With access to the Alps across much of Switzerland, Charmey is the ideal place to reach trailheads of varying difficulties for both day hikes and backpacking excursions. While more people are choosing to conquer the mountains on the two wheels of a bicycle, hiking remains the classic choice for taking in the natural beauty of the region. With 13 peaks in and around the Charmey Valley, active travelers and hiking enthusiasts will find Charmey to be the perfect base for bagging peaks, as well as an ideal city for recovery. Apart from the quiet atmosphere or a peaceful day of paragliding to relax after long days of physical exertion, the city’s reigning resort, Hotel Cailler, is home to the best method of recovery available: a spa.
Right near town, the Lake Montsalvens trail is about six miles through what’s called the Prealps. Most of the trail is flat, though it does ascend about 800 feet if you undertake the entire journey. The Breca Valley and Les Recardetes hike starts in nearby Schwarzsee and is the ideal day hike for the semi-serious trekker. Over about four hours, you’ll cover 6.2 miles and ascend 2,800 feet up the jagged peaks of the Les Recardetes mountains, with views looking back over the valley if you manage to pull your eyes off the mountain.

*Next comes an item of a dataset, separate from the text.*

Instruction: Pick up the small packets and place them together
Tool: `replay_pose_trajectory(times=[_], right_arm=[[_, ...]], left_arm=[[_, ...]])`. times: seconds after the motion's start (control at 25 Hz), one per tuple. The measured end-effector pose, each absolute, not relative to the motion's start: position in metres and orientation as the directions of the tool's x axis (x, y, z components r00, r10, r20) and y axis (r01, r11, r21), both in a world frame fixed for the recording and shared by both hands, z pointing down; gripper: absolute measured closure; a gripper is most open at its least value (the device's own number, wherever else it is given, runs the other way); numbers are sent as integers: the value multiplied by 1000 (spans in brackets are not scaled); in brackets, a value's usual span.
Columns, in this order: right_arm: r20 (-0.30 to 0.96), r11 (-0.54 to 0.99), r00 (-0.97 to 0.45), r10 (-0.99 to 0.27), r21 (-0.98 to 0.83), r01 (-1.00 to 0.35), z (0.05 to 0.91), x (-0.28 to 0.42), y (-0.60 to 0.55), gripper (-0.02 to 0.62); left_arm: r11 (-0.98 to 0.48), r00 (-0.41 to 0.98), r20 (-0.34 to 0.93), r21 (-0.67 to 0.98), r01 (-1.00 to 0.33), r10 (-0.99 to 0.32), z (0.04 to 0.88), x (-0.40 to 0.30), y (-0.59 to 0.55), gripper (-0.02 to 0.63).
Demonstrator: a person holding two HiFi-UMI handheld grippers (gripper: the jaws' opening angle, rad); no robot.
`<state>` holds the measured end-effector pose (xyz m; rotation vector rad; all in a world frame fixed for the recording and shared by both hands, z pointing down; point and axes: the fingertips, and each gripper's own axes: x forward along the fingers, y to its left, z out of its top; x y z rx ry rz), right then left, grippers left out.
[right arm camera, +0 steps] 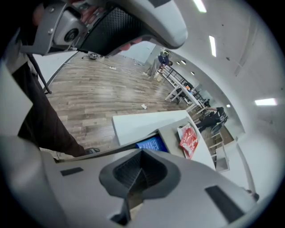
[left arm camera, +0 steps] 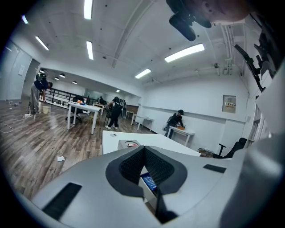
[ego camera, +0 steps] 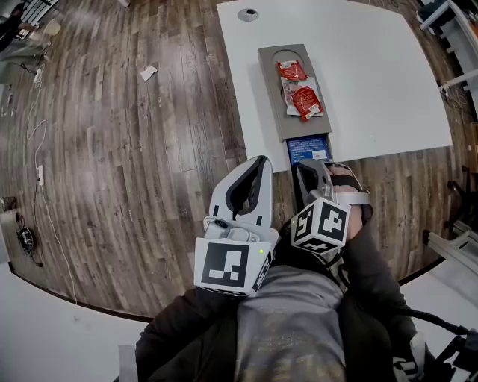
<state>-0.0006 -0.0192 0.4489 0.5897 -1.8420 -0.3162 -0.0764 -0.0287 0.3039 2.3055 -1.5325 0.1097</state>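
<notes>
Two red small packets (ego camera: 292, 71) (ego camera: 305, 101) lie on pale wrappers on a long grey tray (ego camera: 272, 97) on the white table (ego camera: 373, 74). A blue card (ego camera: 306, 149) sits at the tray's near end, by the table edge. My left gripper (ego camera: 258, 163) is shut and empty, held over the floor just short of the table. My right gripper (ego camera: 308, 168) is shut and empty too, its tip just below the blue card. The right gripper view shows a red packet (right arm camera: 189, 139) and the blue card (right arm camera: 151, 144) beyond the closed jaws.
A round grommet (ego camera: 248, 14) sits at the table's far edge. A paper scrap (ego camera: 149, 72) lies on the wood floor to the left, and cables (ego camera: 37, 175) run along the far left. People stand at other tables (left arm camera: 82, 107) in the background.
</notes>
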Motion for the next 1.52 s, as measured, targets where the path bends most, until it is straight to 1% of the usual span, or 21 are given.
replay_pose_trajectory(times=[0.32,0.6,0.64,0.72,0.76,0.96,1.0,1.04,1.12,1.36,1.52], right_arm=[[744,795,-295,-600,513,-324,401,12,-10,591],[772,816,-281,-570,492,-302,429,19,1,587],[781,824,-283,-557,479,-304,435,18,1,570],[810,849,-285,-513,430,-308,445,15,0,485],[827,865,-289,-482,396,-309,448,14,1,460],[883,901,-266,-387,302,-311,463,25,-1,444],[892,905,-260,-370,283,-319,468,26,-3,419],[898,905,-257,-356,264,-332,472,25,-6,376],[905,902,-259,-337,232,-363,477,21,-14,334],[931,916,-222,-288,201,-346,492,9,-35,288],[949,930,-232,-214,125,-347,495,8,-38,282]], left_arm=[[-399,453,226,246,-883,-862,288,-53,-19,605],[-417,470,225,246,-875,-853,287,-41,-9,604],[-413,466,229,247,-877,-855,288,-43,-9,604],[-401,456,236,248,-882,-858,290,-48,-10,606],[-395,452,241,249,-884,-859,291,-52,-12,606],[-380,445,260,265,-886,-857,302,-60,-22,604],[-382,448,260,268,-885,-855,303,-58,-23,606],[-385,453,263,271,-882,-852,305,-56,-24,605],[-390,460,273,274,-879,-845,309,-55,-27,606],[-360,431,286,270,-893,-856,314,-75,-44,606],[-343,423,305,282,-896,-853,322,-86,-55,604]])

When choosing lodging, expect the famous Swiss chalet experience.
Of course, you’ll need somewhere to crash while in town. Charmey has a range of options depending on your price point. For budget lodging, try Gruyere Rooms B&B, just south of town, where rooms run about $120 per night but are quite comfortable. If convenience to town and trail is priority number one, Hotel Cailler is your go-to. Rooms here start at $223. The chalet-style resort sits on a hill overlooking the city and valley, which its spa also looks onto through floor-to-ceiling windows.
The spa is connected by an underground tunnel to the hotel. Hotel guests and day-pass holders can enjoy its many pools with jets, relaxing bubbles, and waterfalls of varying pressures. Though the hotel is not affiliated with the Cailler Chocolate Factory, it is known for its double cream meringue confections, which are a very traditional local dessert served with fresh berries and more double cream.